There is a lot of complicated connections between patients, their provider, their diagnoses, etc., and graphically representing this relationship data is one of the main highlights of using a NoSQL graph database (Park, Shankar, Park, & Ghosh, 2014). NoSQL (Not only Structured Query Language) databases are databases that are used to store data in non-relational databases i.e. graphical, document store, column-oriented, key-value, and object-oriented databases (Sadalage & Fowler, 2012; Services, 2015). Graph NoSQL databases are used drawing networks by showing the relationship between items in a graphical format that has been optimized for easy searching and editing (Services, 2015). Each item is considered a node and adding more nodes or relationships while traversing through them is made simpler through a graph database rather than a traditional database (Sadalage & Fowler, 2012). Some sample graph databases consist of Neo4j Pregel, etc. (Park et al., 2014).
Case Study: Graph Databases for large-scale healthcare systems: A framework for efficient data management and data services (Park et al., 2014)
Driver for data analytics needs: Finding areas for cost savings through anomaly detection algorithms, because currently there are a bunch of individual tables and non-normalized data that are replicated multiple times which is causing bottlenecks.
Problem: Understanding and establishing relationships between self-referrals and shared providers, which allows for the use of a collaborative filter.
System Needs: Data management needs error-tolerant and non-redundant database system, while data services need data retrieval, analytics queries, statistical data extraction and mining algorithms.
NoSQL Database used: Neo4J graph NoSQL Database using Cypher query to keep the data normalized and reduce the number of individual tables of data due to the advanced yet simple query capabilities
Methodology: Using the 3EG: 3NF Equivalent Graph Transformation algorithm to convert traditional relational database data into graph database data on realistic synthetic healthcare data. The synthetic healthcare data consists of zip-codes, diagnosis of disease, available procedures, beneficiary, claim, and providers. The data when flattened can showcase 1 M beneficiaries to 100 K providers, but in a graphical format, that same data will have 51 M nodes and 257 M relationships.
Queries Ran on the NoSQL Database:
- Shared providers between two beneficiaries
- Shared providers between two beneficiaries through either actual visits or by referrals
- List of shared diseases between two beneficiaries through their claim records
- Any link between two beneficiaries à helps to direct further investigations/queries
- Shared beneficiaries between two providers
- Self-referred beneficiaries for a given provider
- Similar claims based on diagnoses codes
- Patient wants to switch to a new provider based on a referral by another provider
Using 50 random queries for each of the 8 cases above: the time it took to run the first three cases was faster in a MySQL query, but by less than 0.0X seconds, whereas the last 5 cases the NoSQL was faster ranging from 0.5-40 seconds. As data size grew so did the processing time for the last five cases on MySQL grew.
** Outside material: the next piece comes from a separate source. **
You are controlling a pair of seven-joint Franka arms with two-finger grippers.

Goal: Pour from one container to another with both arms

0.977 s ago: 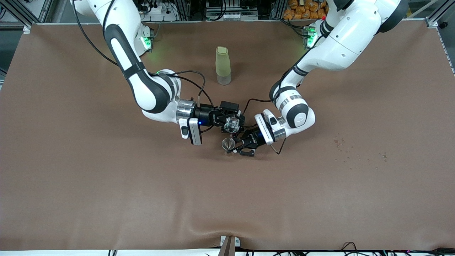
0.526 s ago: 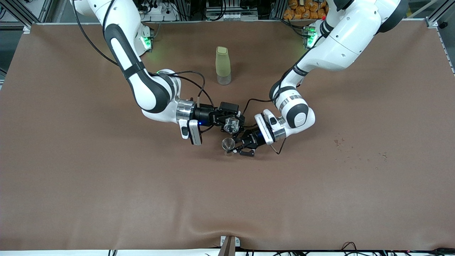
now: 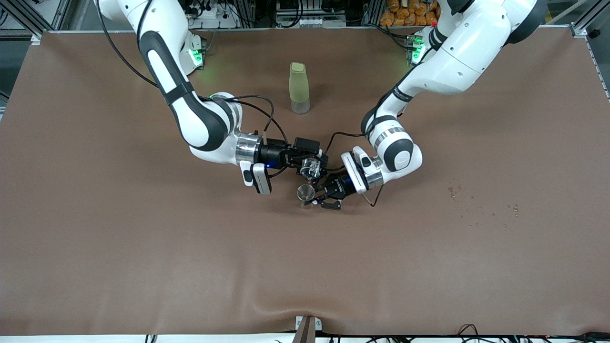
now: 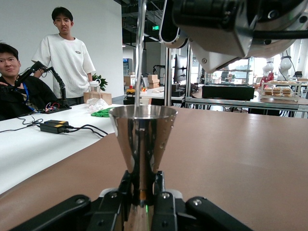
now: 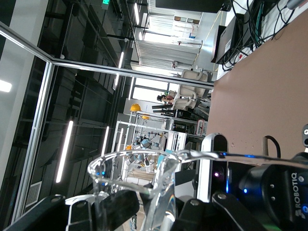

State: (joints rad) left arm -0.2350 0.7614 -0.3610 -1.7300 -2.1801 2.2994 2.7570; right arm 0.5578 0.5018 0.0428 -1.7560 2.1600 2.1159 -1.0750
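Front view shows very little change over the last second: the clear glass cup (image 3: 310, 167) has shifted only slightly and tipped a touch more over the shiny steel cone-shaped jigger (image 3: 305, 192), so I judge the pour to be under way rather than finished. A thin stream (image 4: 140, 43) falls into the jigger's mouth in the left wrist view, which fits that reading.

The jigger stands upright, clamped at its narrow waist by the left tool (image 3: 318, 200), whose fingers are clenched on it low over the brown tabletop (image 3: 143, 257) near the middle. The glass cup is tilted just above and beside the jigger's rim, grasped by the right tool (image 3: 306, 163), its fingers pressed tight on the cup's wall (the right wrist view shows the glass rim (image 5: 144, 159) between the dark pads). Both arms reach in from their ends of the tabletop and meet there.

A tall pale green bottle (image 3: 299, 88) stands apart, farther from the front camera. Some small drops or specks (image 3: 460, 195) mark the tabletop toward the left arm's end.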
Conclusions: The authors were able to show that with more highly advanced cases, MySQL takes more time than NoSQL. Thus, for big data analytics, NoSQL graph databases can help store dynamic relationship data as well as process more complex queries using fewer lines of code and faster than MySQL queries. This style of storing data allows the end-user in the healthcare field to ask more complex questions and get those answers promptly.
References
- Park, Y., Shankar, M., Park, B. H., & Ghosh, J. (2014). Graph databases for large-scale healthcare systems: A framework for efficient data management and data services. In Data Engineering Workshops (ICDEW), 2014 IEEE 30th International Conference on (pp. 12-19). IEEE.
- Sadalage, P. J., Fowler, M. (2012). NoSQL Distilled: A Brief Guide to the Emerging World of Polyglot Persistence, 1st Edition. [Bookshelf Online].
- Services, E. E. (2015). Data Science and Big Data Analytics: Discovering, Analyzing, Visualizing and Presenting Data, 1st Edition. [Bookshelf Online].